Your ejus is correct.  These days it would generally be written _eius_, with an _i,_ but that is just because fashions change. 

The genitive of the demonstrative (ejus) indicates that it wasn't Cicero's conspiracy but some other [fellow's].  _Eius_ = of that [fellow].   If it been Cicero's own conspiracy (belonging to the subject of the sentence), you would use the possessive adjective "_suus_", as in "_conjurationem suum_". 

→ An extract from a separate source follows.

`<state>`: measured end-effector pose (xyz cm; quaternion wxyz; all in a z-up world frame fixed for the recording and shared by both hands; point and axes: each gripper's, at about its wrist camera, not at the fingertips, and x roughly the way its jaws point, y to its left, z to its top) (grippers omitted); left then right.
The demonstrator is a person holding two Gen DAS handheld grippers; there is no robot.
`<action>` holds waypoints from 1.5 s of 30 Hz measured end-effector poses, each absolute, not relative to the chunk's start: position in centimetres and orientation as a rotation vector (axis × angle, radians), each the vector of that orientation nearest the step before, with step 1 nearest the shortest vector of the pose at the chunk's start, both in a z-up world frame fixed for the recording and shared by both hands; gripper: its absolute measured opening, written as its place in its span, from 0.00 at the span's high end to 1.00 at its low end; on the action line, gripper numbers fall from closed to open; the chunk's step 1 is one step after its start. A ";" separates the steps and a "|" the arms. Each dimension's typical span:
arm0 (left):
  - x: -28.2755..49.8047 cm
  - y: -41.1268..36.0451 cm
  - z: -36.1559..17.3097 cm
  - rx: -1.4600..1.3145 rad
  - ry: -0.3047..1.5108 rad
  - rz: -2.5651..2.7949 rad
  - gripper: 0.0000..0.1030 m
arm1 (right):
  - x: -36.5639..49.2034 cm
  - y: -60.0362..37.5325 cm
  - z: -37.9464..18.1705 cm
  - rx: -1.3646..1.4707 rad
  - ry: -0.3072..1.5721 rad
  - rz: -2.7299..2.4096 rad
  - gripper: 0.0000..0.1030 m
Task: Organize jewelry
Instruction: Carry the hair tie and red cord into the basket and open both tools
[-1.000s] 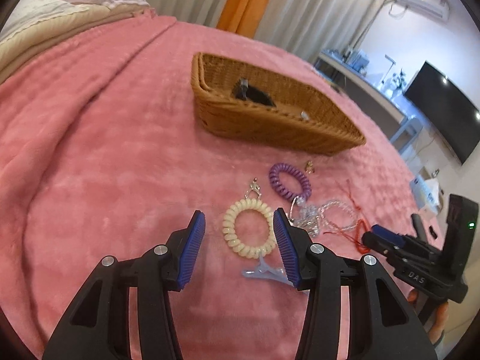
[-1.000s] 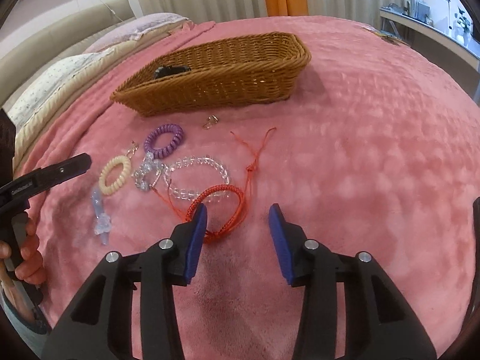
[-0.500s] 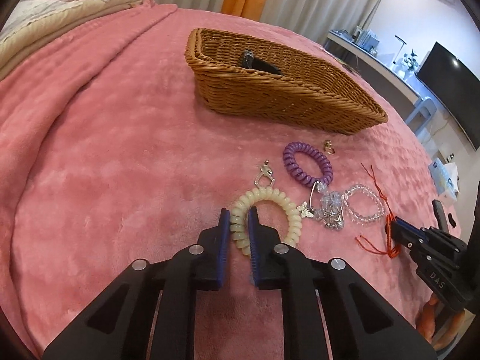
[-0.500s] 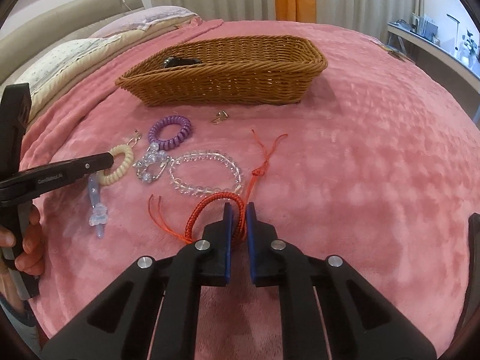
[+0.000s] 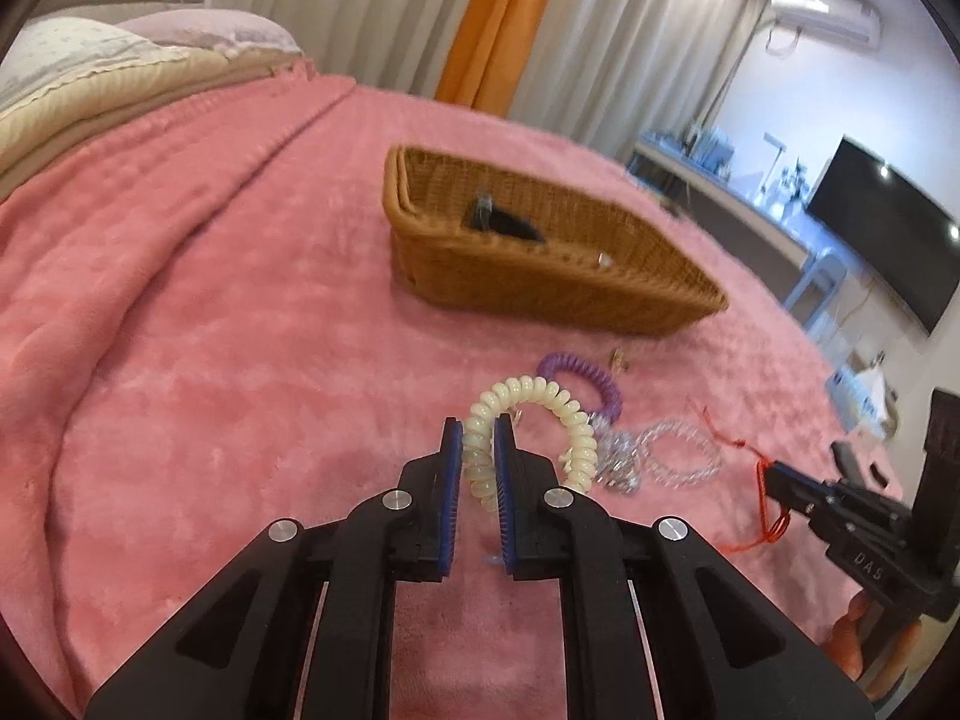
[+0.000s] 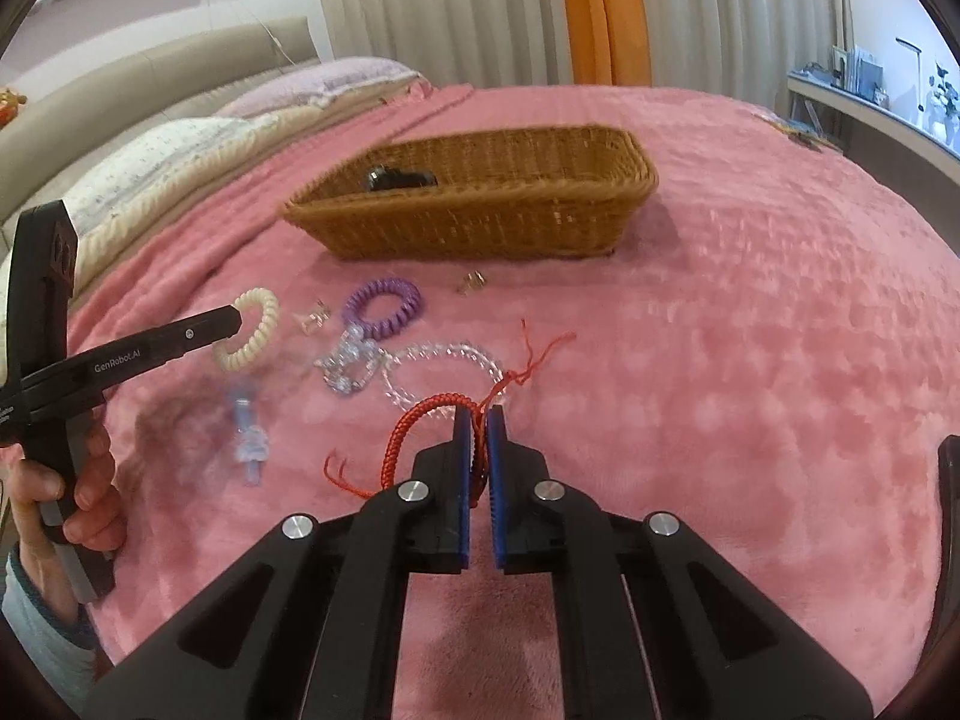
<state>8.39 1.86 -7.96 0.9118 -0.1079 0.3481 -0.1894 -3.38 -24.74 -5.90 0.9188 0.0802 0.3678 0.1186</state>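
My left gripper is shut on a cream spiral hair tie and holds it lifted off the pink blanket; the tie also shows in the right wrist view. My right gripper is shut on a red braided cord bracelet, also lifted. On the blanket lie a purple spiral hair tie, a clear bead bracelet, a crystal clip, a pale blue clip and a small gold ring. A wicker basket stands beyond them.
The basket holds a dark item. Pillows lie at the bed's far left. A desk and a TV stand to the right of the bed. A small clear earring lies near the purple tie.
Both grippers shut on their items and have lifted them: the left raised the cream hair tie off the blanket, the right raised the red cord bracelet.
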 end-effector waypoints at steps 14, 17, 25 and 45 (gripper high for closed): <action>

Thus Latin avoids the ambiguity that exists in English sentences like:
Cicero gave Catiline his book.​Whose book was it?  Catiline's or Cicero's?   The English sentence alone doesn't tell us.  In Latin it would be "_librum eius_" if it was Catiline's, and "_librum suum_" if it was Cicero's.

I hope this is helpful.


----------



## brian

Just a minor note on the verb: it should probably not be imperfect but rather perfect, and I'd probably user _aperire_ instead--_aperuit.

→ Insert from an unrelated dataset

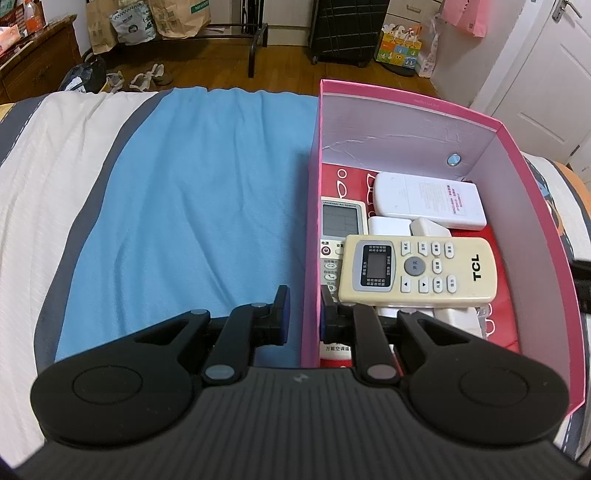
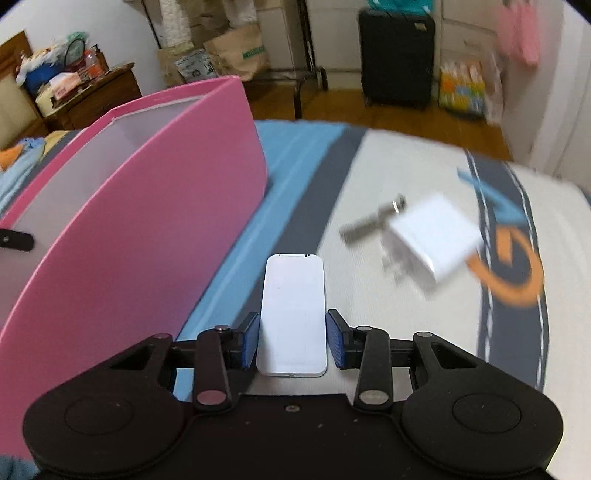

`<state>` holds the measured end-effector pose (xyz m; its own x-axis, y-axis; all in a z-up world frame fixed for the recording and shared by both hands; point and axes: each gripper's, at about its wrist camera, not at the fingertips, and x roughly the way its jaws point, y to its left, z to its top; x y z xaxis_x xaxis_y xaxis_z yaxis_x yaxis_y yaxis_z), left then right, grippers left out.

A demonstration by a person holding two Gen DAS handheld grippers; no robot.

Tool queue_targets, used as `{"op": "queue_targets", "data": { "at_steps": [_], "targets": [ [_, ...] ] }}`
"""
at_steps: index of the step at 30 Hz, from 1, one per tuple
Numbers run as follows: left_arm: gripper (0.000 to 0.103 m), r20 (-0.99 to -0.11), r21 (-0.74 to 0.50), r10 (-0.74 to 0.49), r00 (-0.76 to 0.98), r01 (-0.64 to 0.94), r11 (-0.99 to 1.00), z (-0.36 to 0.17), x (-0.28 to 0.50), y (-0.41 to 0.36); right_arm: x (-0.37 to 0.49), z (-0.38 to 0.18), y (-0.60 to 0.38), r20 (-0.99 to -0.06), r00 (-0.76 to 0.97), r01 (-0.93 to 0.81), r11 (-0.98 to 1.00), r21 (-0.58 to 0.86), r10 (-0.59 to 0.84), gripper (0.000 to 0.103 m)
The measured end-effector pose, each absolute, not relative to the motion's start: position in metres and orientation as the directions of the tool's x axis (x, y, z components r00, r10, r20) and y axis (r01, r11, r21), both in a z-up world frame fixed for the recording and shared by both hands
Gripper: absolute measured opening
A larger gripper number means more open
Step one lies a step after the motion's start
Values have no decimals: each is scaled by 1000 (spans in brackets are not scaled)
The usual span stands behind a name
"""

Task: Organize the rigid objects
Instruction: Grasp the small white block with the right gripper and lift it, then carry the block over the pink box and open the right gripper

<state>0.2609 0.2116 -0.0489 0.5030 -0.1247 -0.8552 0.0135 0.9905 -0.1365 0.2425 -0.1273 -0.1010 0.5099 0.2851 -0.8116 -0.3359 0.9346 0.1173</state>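
A pink box (image 1: 506,125) stands on the bed and holds a cream TCL remote (image 1: 419,269), a grey-screen remote (image 1: 338,221), a white remote (image 1: 428,199) and small white adapters. My left gripper (image 1: 304,314) straddles the box's left wall (image 1: 310,258), one finger outside and one inside, shut on the wall. My right gripper (image 2: 293,341) is shut on a flat white device (image 2: 293,314), right of the box (image 2: 147,229). A white charger plug (image 2: 432,240) and a grey metal stick (image 2: 369,221) lie blurred on the bedsheet beyond.
The bed has a blue blanket (image 1: 192,206) and a white-and-grey sheet (image 2: 369,295). Beyond the bed are a wooden floor, a black suitcase (image 2: 397,55), paper bags (image 1: 177,18) and a wooden cabinet (image 1: 33,62).
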Motion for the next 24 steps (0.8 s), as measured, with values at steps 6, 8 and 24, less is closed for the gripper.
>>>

_And just a small addition to Cagey's already exhaustive explanation: _ejus_ is not an adjective, but a pronoun, meaning (like Cagey said) "of him / of that fellow." It is genitive. _Eum_ is also a pronoun and means "him" but is accusative.

Since you were unsure of which to use, I thought perhaps you were thinking that _eum_ is an adjective and should look like / agree with _conjurationem_, but that's not the case.


----------



## FranklinPN

Thank you Cagey and Brian.

Brian, the question of whether I should use an adjective was my main doubt. I thought I had to use eum in accusative as in Cagey's example "librum suum".

So I kept thinking to myself: when should I use eum?
Will it appear always alone in any sentence?


----------



## loco44

Example:
_Quis suscitabit eum?_ (Who will wake him?)
_Senatus contra eum consulem misit._ (The Senate sent against him a consul)


----------



## brian

That's what I thought you were thinking  but my point was: _eum_ is *not* an adjective, but _suum_ *is*. It just so happens that they kind of look similar, but they are completely different.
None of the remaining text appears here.